## Task:
Beginning with the line that contains "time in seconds", copy each subsequent line of the data below through the last one, including both ends but not the pictures.

____

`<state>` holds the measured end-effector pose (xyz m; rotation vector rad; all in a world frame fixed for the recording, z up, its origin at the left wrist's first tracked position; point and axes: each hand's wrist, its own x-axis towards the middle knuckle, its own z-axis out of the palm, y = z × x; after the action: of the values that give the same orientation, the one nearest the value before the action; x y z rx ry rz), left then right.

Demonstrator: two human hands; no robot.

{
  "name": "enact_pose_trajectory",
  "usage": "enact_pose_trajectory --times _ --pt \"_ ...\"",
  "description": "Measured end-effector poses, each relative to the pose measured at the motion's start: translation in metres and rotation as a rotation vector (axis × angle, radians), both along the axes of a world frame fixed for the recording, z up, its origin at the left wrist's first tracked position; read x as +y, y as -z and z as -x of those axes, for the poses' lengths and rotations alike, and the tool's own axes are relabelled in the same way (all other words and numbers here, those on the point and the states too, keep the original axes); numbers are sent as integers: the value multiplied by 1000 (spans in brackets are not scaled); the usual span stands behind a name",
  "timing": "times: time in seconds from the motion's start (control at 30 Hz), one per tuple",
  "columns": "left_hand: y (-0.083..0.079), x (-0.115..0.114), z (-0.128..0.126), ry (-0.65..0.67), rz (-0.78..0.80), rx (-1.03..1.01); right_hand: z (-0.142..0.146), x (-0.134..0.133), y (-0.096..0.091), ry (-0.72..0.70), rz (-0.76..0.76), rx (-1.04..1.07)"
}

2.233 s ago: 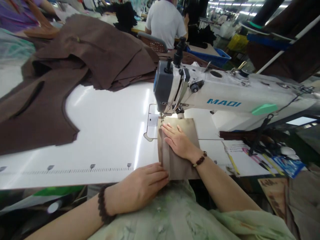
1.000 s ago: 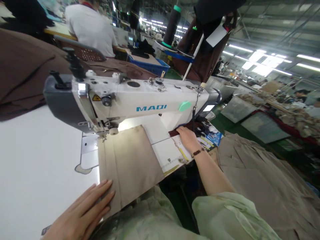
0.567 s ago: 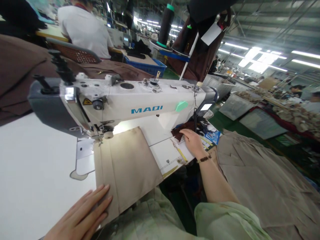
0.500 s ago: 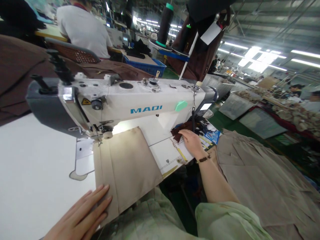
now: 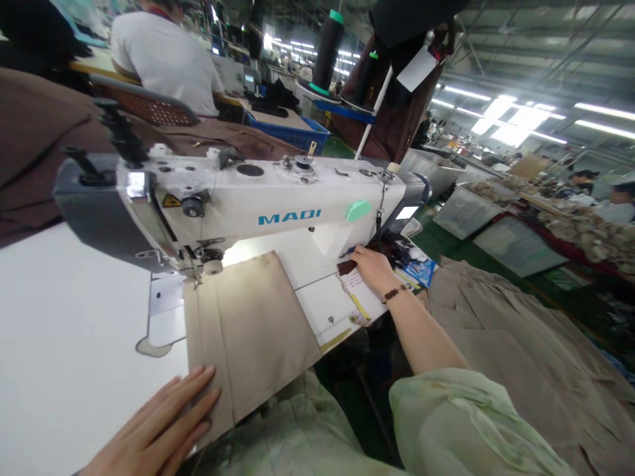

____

## Answer to this exercise:
  "timing": "times: time in seconds from the motion's start (control at 30 Hz), one per tuple",
  "columns": "left_hand: y (-0.083..0.079), x (-0.115..0.114), z (-0.128..0.126), ry (-0.65..0.67), rz (-0.78..0.80), rx (-1.03..1.01); right_hand: z (-0.142..0.146), x (-0.134..0.133), y (-0.096..0.091), ry (-0.72..0.70), rz (-0.76..0.76), rx (-1.04..1.07)"
}

2.233 s ago: 
1.000 s ago: 
0.567 s ago: 
0.500 s ago: 
now: 

That is the complete output.